> _Problem to solve_
Retype each record below word for word, pictures excluded.

Saved entries
┌──

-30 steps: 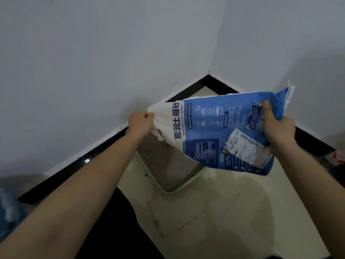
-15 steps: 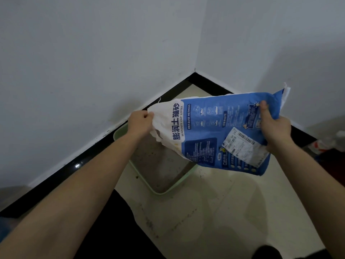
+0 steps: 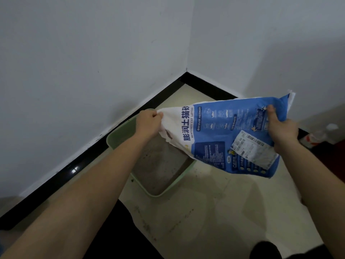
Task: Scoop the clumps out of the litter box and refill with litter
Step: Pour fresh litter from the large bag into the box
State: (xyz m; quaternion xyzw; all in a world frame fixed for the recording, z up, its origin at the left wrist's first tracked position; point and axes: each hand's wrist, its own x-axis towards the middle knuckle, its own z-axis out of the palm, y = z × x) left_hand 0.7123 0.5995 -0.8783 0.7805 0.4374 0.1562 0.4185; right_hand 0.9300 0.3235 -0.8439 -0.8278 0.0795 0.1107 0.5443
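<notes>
Two plain white painted walls (image 3: 74, 53) meet in a corner at upper centre. Glossy black baseboard strip (image 3: 97, 150) runs along both, with a small light glare on the left run. Cream tiled floor (image 3: 224, 212), scuffed, with scattered dark specks (image 3: 149, 227). Far right by the wall: small clear bottle with white cap (image 3: 332, 127), and beside it a blurry red-and-white item (image 3: 308, 140), can't tell what. Black rounded shape (image 3: 265, 250) at the bottom edge, unclear.
</notes>
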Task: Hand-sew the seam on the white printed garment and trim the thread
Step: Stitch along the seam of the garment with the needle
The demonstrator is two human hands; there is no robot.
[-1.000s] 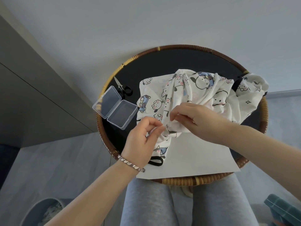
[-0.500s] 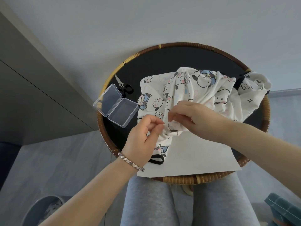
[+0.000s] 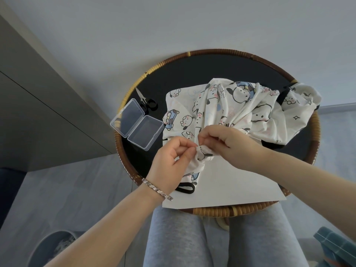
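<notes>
White garment point(image 3: 240, 105) pinched between curled left hand point(image 3: 171, 164) and right hand point(image 3: 231, 145).

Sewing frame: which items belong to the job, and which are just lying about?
Job:
- garment, pinched by left hand and right hand
- scissors, for trimming thread

Lying about:
- open clear box
- paper under the garment
- bin on the floor

Colours/patterns, quick pass:
garment point(image 3: 240, 105) white w/ cartoon pup print, blue + pink bits, black trim; surface point(image 3: 212, 70) black, rim point(image 3: 217, 51) brown/tan woven; box point(image 3: 137, 125) clear; scissors point(image 3: 147, 105) black handles; paper point(image 3: 231, 184) white; bracelet point(image 3: 157, 189) silver; trousers point(image 3: 173, 237) grey.
</notes>
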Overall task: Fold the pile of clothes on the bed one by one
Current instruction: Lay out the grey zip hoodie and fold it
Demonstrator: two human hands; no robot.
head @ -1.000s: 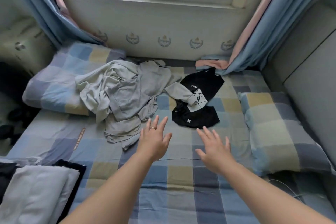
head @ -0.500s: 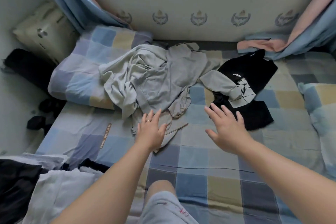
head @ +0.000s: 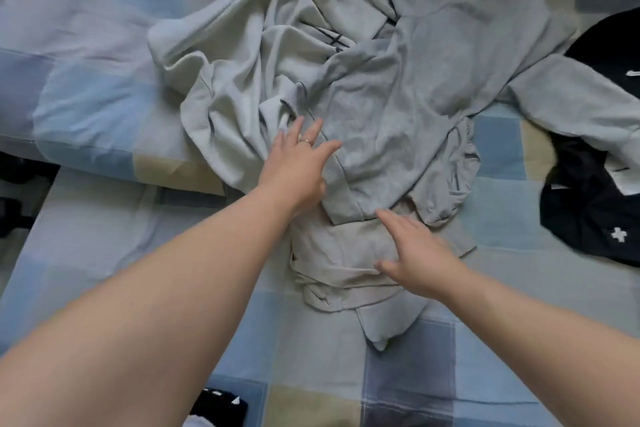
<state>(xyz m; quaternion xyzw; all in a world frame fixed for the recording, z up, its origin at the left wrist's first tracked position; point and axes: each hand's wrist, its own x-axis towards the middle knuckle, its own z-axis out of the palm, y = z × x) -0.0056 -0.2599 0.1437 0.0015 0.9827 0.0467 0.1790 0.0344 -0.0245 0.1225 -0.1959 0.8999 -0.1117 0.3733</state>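
On the checked bedsheet (head: 450, 367), both hands reach with fingers straight and gripping nothing, the left hand (head: 298, 163) over the grey sweatshirt (head: 398, 107), the right hand (head: 420, 255) over beige fabric (head: 343, 253).

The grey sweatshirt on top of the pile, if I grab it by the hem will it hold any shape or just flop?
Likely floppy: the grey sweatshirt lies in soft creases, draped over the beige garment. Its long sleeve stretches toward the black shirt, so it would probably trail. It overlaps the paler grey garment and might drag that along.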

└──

> _Task response_
-30 steps: 
-15 steps: 
+0 steps: 
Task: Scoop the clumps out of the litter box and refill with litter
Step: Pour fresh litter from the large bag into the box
State: (xyz m; quaternion xyzw; all in a world frame fixed for the recording, z up, its origin at the left wrist's first tracked position; point and axes: each hand's wrist, its own x-axis towards the middle knuckle, its own z-axis out of the palm, y = z × x) left_hand 0.7123 0.5995 -0.8783 0.7805 0.4374 0.1562 0.4185; right_hand 0.9300 0.3235 -0.8439 -0.8278 0.0795 0.1107 0.5443
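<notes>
Two plain white painted walls (image 3: 74, 53) meet in a corner at upper centre. Glossy black baseboard strip (image 3: 97, 150) runs along both, with a small light glare on the left run. Cream tiled floor (image 3: 224, 212), scuffed, with scattered dark specks (image 3: 149, 227). Far right by the wall: small clear bottle with white cap (image 3: 332, 127), and beside it a blurry red-and-white item (image 3: 308, 140), can't tell what. Black rounded shape (image 3: 265, 250) at the bottom edge, unclear.
</notes>
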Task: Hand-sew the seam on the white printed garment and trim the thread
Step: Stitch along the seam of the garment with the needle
The demonstrator is two human hands; there is no robot.
[-1.000s] 
[-0.500s] 
[+0.000s] 
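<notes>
White garment point(image 3: 240, 105) pinched between curled left hand point(image 3: 171, 164) and right hand point(image 3: 231, 145).

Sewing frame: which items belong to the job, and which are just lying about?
Job:
- garment, pinched by left hand and right hand
- scissors, for trimming thread

Lying about:
- open clear box
- paper under the garment
- bin on the floor

Colours/patterns, quick pass:
garment point(image 3: 240, 105) white w/ cartoon pup print, blue + pink bits, black trim; surface point(image 3: 212, 70) black, rim point(image 3: 217, 51) brown/tan woven; box point(image 3: 137, 125) clear; scissors point(image 3: 147, 105) black handles; paper point(image 3: 231, 184) white; bracelet point(image 3: 157, 189) silver; trousers point(image 3: 173, 237) grey.
</notes>
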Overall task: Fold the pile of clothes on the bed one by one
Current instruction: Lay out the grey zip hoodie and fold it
Demonstrator: two human hands; no robot.
head @ -1.000s: 
head @ -0.500s: 
head @ +0.000s: 
<state>(xyz m; quaternion xyzw; all in a world frame fixed for the recording, z up, its origin at the left wrist's first tracked position; point and axes: each hand's wrist, its own x-axis towards the middle knuckle, its own z-axis out of the palm, y = z × x) -0.0056 -0.2599 0.1437 0.0015 0.9827 0.0467 0.1790 0.0344 -0.0245 0.1225 -0.1959 0.8999 -0.1117 0.3733</state>
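On the checked bedsheet (head: 450, 367), both hands reach with fingers straight and gripping nothing, the left hand (head: 298, 163) over the grey sweatshirt (head: 398, 107), the right hand (head: 420, 255) over beige fabric (head: 343, 253).

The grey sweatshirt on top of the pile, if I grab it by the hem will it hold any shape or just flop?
Likely floppy: the grey sweatshirt lies in soft creases, draped over the beige garment. Its long sleeve stretches toward the black shirt, so it would probably trail. It overlaps the paler grey garment and might drag that along.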

This response contains the complete answer.